Chronique de Bernard Le Doze
Les délibérations du 14ème Prix littéraire des collégiens se sont tenues à Québec, dans les salons de l’hôtel Manoir Victoria, le jeudi 6 avril, mais ce n’est que le lendemain, dans le cadre du Salon international du livre de Québec, qu’a été publiquement proclamé le nom du lauréat 2017 : les suffrages des porte-parole des collégiens se sont portés sur Christian Guay-Poliquin pour son roman Le Poids de la neige.

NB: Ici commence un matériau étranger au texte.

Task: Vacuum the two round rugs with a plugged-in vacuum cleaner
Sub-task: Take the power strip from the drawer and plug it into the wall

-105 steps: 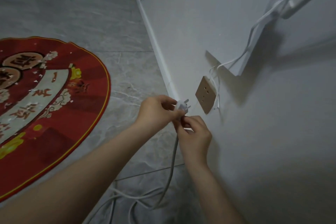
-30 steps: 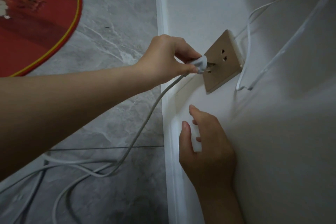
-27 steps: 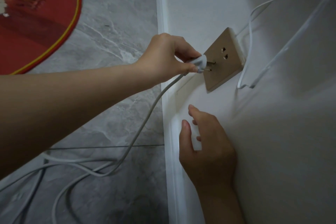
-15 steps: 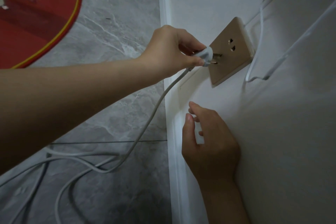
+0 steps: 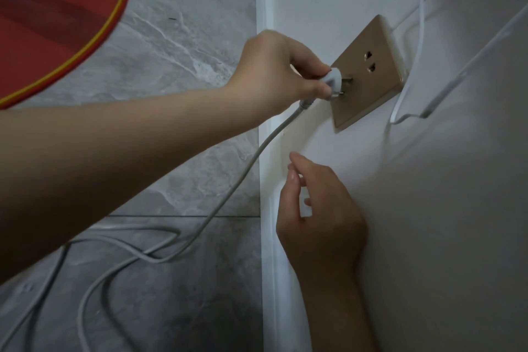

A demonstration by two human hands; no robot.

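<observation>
While the left hand (image 5: pixel 274 71) pinches the white plug (image 5: pixel 418 86) between thumb and curled fingers, its metal prongs sit at the slots of the gold wall socket (image 5: pixel 368 74); how far they are in is hard to tell, bare metal shows between plug body and plate. The fingertips hide most of the plug body. The grey cord (image 5: pixel 228 188) drops from the plug along the white baseboard (image 5: pixel 268 266) and loops over the grey marble floor (image 5: pixel 177 46), running out of frame at the bottom left, so the vacuum cleaner itself is out of view. The right hand (image 5: pixel 323 226) rests against the wall (image 5: pixel 428 208) below the socket, fingers loosely curled, thumb out; something small and white shows between thumb and fingers, can't tell whether it's an object held or just wall behind. Only one red round rug (image 5: pixel 57 26) shows, top left, cut off by the frame edges, yellow trim along its rim, pattern blurred with white bits near the corner. A thin white cable (image 5: pixel 420 37) hangs in a loop on the wall right of the socket, its upper end cut off. The two upper round holes of the socket are unused.
</observation>
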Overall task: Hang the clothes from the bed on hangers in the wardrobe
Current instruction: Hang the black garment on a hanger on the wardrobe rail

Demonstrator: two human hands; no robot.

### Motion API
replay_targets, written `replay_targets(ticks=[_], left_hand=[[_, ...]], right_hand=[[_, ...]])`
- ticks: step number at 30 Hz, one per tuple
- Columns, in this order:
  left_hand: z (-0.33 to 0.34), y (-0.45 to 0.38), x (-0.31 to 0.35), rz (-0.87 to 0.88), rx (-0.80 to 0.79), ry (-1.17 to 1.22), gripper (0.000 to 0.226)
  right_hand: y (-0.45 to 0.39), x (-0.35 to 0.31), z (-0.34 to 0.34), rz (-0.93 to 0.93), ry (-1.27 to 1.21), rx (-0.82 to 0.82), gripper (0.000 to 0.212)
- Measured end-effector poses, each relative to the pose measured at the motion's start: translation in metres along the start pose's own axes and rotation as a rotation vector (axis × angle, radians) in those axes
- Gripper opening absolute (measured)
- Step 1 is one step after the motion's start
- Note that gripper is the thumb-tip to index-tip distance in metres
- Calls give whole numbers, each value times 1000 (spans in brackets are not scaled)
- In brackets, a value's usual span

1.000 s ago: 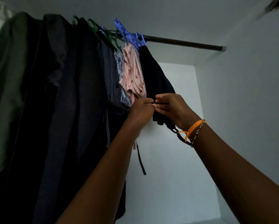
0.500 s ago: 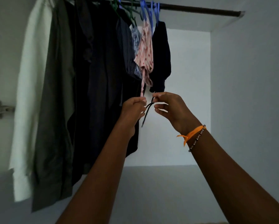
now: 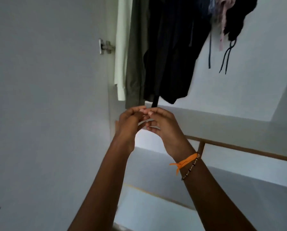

Parenté avec le prix Goncourt des lycéens et singularités
Un peu d’histoire !
Après avoir, à diverses reprises, sollicité et obtenu la participation de lycées français situés dans l’espace européen (Belgique, Roumanie, Espagne notamment), le Prix Goncourt des lycéens a fait, en 1998, le nouveau pari de s’associer celle d’un établissement de la zone francophone nord-américaine. Redoutable gageure au regard des obstacles à surmonter, au premier rang desquels l’éloignement géographique, l’acheminement des livres dans des délais acceptables et le repérage d’interlocuteurs et d’acteurs outre-Atlantique. Une fois encore, les réseaux et la bonne volonté ont fait merveille : en 2000, année symbolique s’il en est, Bruno Lemieux, professeur au Cégep de Sherbrooke (Québec-Canada), au terme d’une année d’imprégnation et d’observation, a engagé l’une de ses classes dans l’opération.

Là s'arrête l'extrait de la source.